Now that I know more people, I can start recognizing the people who are new, or at least new to a particular milonga, and if I see them sitting by themselves or looking for a friendly face, I go over and welcome them. If I can, I introduce them around. And when I enter a milonga, I look for people I know and greet them almost as soon as I arrive (if they're not already dancing or immersed in conversation). I still can't make myself interrupt anyone.

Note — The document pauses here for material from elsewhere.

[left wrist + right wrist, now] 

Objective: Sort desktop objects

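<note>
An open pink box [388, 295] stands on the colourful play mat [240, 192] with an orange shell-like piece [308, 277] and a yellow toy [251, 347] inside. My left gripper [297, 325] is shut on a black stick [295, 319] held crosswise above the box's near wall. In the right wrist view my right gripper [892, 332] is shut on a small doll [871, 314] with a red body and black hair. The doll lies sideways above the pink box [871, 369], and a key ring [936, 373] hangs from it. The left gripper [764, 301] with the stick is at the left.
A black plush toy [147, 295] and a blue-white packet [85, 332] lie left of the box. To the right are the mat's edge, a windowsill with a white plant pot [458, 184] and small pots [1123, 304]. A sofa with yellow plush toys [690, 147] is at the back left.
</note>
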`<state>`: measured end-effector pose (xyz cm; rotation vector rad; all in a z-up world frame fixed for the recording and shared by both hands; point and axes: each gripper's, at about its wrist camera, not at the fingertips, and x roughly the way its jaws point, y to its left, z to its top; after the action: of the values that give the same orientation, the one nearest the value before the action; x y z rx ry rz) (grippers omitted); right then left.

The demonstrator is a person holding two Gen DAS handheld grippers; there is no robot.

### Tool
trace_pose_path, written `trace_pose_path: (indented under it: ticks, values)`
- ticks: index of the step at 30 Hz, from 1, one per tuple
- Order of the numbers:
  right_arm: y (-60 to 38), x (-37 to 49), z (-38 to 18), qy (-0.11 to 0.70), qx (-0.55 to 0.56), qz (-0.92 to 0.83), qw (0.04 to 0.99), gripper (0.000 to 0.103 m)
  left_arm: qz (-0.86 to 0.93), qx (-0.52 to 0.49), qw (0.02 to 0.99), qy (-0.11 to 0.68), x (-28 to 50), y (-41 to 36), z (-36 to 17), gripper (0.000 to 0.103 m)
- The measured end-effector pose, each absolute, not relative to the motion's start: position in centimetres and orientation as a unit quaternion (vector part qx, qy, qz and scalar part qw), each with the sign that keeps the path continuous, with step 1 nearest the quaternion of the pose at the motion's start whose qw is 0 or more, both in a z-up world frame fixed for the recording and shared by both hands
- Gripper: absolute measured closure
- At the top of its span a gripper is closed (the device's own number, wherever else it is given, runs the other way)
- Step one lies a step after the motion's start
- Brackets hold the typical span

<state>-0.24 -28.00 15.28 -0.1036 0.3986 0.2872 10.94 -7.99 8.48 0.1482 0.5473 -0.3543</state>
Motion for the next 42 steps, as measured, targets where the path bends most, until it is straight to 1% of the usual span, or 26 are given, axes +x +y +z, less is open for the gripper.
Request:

However, come the end of the evening, I still usually try to slip out quietly. I have a tendency to not say goodbye and I'm not especially surprised to look up and see that someone else has slipped away and gone home. In particular, if I'm leaving because I'm hurting, I tend not to tell anyone - which is the exact time that I should be letting someone know what's up. I'm working on that. It also goes back to the not wanting to draw attention, I suppose - and the way I was brought up to not interrupt anyone. But not everyone was brought up that way. For lots of people goodbyes, I've recently learned, are very important - sometimes even more important than saying hello. So not saying goodbye can hurt feelings. I truly had no idea. The answer? Take time to do both if possible.
So in your family and your gatherings, are hellos and initial greetings more important - or goodbyes at the end of the night? Both?